» **About this exercise**
Among the lines below, restate word for word only those from the line with "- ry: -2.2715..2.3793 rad" through the line with "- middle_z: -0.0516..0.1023", with both end lines kept.

START Dataset content

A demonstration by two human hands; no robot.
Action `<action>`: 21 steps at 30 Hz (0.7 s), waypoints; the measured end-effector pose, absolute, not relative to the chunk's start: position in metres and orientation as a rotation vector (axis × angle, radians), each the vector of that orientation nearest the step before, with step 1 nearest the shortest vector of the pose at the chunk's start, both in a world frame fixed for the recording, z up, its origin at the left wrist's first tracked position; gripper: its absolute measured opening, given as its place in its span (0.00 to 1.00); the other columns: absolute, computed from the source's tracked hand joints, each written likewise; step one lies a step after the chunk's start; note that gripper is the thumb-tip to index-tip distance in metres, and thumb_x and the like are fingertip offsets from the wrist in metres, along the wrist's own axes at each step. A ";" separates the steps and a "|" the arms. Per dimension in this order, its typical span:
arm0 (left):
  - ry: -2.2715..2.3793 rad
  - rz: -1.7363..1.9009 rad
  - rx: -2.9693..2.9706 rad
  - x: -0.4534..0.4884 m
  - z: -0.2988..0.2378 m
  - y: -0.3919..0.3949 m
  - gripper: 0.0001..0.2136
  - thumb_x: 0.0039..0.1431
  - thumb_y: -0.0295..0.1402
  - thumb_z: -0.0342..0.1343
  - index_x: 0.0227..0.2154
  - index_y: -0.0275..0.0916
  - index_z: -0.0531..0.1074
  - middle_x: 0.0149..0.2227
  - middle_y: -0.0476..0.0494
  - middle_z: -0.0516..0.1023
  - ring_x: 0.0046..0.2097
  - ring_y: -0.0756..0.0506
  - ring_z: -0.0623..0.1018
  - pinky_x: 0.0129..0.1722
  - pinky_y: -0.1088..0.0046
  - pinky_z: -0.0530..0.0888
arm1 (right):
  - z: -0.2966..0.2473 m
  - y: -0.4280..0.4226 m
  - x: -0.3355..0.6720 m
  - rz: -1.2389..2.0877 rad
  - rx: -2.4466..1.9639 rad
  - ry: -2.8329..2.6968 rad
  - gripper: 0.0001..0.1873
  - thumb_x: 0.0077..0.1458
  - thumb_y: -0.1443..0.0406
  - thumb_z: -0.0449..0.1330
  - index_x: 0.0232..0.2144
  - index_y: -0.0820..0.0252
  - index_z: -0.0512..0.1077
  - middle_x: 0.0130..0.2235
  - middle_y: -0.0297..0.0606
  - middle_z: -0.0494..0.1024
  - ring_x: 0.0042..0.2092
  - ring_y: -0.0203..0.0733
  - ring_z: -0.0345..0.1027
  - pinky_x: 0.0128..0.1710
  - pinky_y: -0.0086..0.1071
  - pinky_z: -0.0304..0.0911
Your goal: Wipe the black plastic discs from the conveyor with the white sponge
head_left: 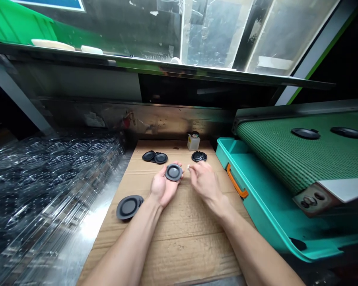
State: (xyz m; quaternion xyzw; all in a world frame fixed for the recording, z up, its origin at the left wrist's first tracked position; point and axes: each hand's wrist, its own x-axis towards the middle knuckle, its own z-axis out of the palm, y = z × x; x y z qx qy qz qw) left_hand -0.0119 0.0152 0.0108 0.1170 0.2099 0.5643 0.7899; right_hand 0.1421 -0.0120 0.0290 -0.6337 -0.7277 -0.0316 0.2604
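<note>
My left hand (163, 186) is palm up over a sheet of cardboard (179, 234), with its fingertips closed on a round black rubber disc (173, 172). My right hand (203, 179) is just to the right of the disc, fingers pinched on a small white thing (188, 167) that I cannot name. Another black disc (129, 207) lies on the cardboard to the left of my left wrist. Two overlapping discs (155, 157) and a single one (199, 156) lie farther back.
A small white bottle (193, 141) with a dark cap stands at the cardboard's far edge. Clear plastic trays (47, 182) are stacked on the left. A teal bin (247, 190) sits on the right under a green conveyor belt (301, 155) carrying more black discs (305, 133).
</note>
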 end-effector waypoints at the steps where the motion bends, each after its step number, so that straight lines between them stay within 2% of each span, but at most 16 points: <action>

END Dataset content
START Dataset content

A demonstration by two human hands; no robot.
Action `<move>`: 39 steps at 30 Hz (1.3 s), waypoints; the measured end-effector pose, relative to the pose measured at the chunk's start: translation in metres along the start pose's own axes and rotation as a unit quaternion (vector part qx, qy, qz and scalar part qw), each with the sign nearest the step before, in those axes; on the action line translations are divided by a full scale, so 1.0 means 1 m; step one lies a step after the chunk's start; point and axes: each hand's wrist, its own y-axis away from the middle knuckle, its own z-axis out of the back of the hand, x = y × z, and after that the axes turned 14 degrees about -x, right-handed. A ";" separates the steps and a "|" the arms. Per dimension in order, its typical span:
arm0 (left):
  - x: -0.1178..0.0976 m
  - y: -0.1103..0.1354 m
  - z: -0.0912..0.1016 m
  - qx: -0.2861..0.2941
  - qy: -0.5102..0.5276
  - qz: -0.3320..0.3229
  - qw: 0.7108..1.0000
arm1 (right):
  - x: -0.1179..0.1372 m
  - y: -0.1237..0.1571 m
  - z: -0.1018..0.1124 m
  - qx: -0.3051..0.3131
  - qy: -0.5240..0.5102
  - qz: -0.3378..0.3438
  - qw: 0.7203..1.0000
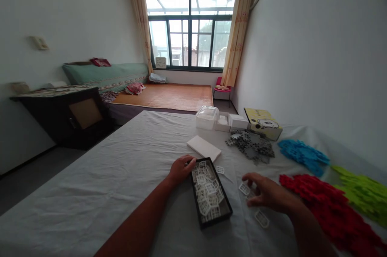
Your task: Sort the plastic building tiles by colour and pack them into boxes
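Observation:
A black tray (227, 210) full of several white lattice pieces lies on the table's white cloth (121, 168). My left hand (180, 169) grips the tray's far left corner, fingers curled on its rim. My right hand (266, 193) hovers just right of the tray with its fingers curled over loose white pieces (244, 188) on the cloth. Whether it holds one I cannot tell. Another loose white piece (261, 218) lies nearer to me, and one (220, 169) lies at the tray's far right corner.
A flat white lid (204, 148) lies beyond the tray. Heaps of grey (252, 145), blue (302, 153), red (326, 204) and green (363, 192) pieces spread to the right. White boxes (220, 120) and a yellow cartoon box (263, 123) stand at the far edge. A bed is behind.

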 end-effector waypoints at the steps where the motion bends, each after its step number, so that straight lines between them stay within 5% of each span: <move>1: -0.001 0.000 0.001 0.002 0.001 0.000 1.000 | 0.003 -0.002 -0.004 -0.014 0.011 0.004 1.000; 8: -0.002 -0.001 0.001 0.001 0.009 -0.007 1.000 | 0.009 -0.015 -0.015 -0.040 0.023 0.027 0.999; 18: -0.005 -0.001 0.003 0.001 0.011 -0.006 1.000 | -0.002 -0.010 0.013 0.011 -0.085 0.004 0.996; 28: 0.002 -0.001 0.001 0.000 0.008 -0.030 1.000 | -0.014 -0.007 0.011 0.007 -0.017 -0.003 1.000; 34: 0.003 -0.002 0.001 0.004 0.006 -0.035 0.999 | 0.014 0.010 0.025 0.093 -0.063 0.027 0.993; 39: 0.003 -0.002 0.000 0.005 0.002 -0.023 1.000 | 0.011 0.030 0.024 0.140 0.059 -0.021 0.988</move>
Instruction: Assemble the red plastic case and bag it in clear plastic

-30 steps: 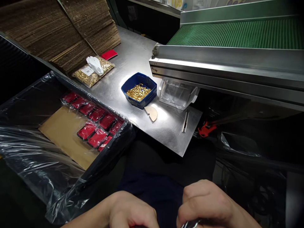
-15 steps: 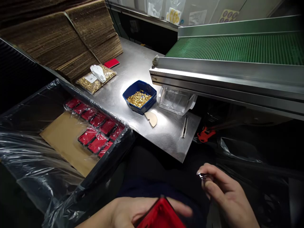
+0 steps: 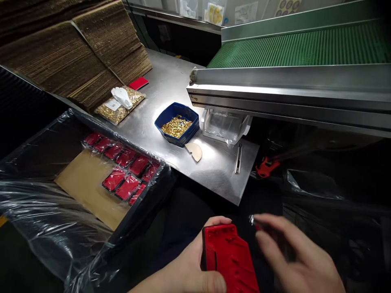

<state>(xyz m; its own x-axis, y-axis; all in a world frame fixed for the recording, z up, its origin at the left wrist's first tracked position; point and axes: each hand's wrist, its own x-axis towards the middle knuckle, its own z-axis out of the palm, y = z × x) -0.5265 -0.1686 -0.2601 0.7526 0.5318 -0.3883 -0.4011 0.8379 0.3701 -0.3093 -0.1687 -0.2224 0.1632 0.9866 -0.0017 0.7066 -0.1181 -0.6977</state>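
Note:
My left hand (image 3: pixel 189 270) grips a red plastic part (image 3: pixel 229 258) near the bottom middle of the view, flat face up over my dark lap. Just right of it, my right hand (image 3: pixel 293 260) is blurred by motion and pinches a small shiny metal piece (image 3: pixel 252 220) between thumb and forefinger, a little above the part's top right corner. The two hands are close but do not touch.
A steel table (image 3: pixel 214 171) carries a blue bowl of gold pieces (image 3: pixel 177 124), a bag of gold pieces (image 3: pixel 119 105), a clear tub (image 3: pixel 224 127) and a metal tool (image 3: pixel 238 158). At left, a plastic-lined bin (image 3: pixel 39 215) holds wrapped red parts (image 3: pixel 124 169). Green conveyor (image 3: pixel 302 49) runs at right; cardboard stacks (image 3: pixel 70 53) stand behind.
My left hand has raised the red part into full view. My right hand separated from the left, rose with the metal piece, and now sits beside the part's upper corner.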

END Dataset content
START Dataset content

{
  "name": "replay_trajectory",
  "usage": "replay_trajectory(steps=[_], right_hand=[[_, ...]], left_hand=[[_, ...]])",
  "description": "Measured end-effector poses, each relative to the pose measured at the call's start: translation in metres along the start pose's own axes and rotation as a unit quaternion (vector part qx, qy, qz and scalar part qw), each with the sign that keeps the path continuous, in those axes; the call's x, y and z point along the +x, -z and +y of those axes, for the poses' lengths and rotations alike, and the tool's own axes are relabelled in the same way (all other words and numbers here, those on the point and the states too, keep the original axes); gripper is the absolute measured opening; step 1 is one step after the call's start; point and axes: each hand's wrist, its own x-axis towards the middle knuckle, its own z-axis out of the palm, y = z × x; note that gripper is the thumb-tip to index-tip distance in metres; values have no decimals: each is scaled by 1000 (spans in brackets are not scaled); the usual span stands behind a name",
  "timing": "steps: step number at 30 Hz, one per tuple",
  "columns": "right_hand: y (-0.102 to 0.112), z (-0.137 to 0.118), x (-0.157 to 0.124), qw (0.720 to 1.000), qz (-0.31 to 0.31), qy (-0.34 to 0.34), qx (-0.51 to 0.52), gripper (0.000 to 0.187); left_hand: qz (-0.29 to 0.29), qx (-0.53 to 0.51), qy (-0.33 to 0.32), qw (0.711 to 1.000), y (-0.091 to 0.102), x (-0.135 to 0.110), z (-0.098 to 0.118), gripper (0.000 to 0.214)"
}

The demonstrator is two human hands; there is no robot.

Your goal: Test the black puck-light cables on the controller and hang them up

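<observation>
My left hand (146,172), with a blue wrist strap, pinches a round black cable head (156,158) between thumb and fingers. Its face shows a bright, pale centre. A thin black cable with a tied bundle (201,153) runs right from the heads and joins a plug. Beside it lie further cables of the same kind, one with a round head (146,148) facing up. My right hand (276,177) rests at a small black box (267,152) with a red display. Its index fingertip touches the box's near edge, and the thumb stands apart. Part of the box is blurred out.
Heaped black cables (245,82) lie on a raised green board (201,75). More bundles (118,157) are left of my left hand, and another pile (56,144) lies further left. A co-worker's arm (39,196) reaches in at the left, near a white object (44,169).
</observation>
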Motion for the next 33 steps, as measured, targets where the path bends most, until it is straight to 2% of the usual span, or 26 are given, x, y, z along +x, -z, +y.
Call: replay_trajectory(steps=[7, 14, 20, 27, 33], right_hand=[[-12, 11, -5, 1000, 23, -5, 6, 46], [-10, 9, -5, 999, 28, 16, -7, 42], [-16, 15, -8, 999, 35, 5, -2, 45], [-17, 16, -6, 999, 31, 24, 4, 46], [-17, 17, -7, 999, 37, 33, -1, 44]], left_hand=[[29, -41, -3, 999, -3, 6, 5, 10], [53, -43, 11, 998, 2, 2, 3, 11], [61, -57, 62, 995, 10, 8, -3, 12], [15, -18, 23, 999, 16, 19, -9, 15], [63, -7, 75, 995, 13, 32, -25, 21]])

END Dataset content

» **Response area**
  - ry: -2.2715..2.3793 rad
  - rz: -1.7363..1.9009 rad
  - rx: -2.9693..2.9706 rad
  - x: -0.4534..0.4884 m
  - z: -0.2988..0.2378 m
  - y: -0.3919..0.3949 m
  - gripper: 0.0001..0.2136
  - thumb_x: 0.0039..0.1431
  - thumb_y: -0.0295..0.1402
  - thumb_z: -0.0342..0.1343
  - index_x: 0.0227..0.2154
  - index_y: -0.0275..0.0916
  - index_z: -0.0531..0.1074
  - middle_x: 0.0149..0.2227
  - middle_y: -0.0476..0.0494
  - middle_z: -0.0516..0.1023

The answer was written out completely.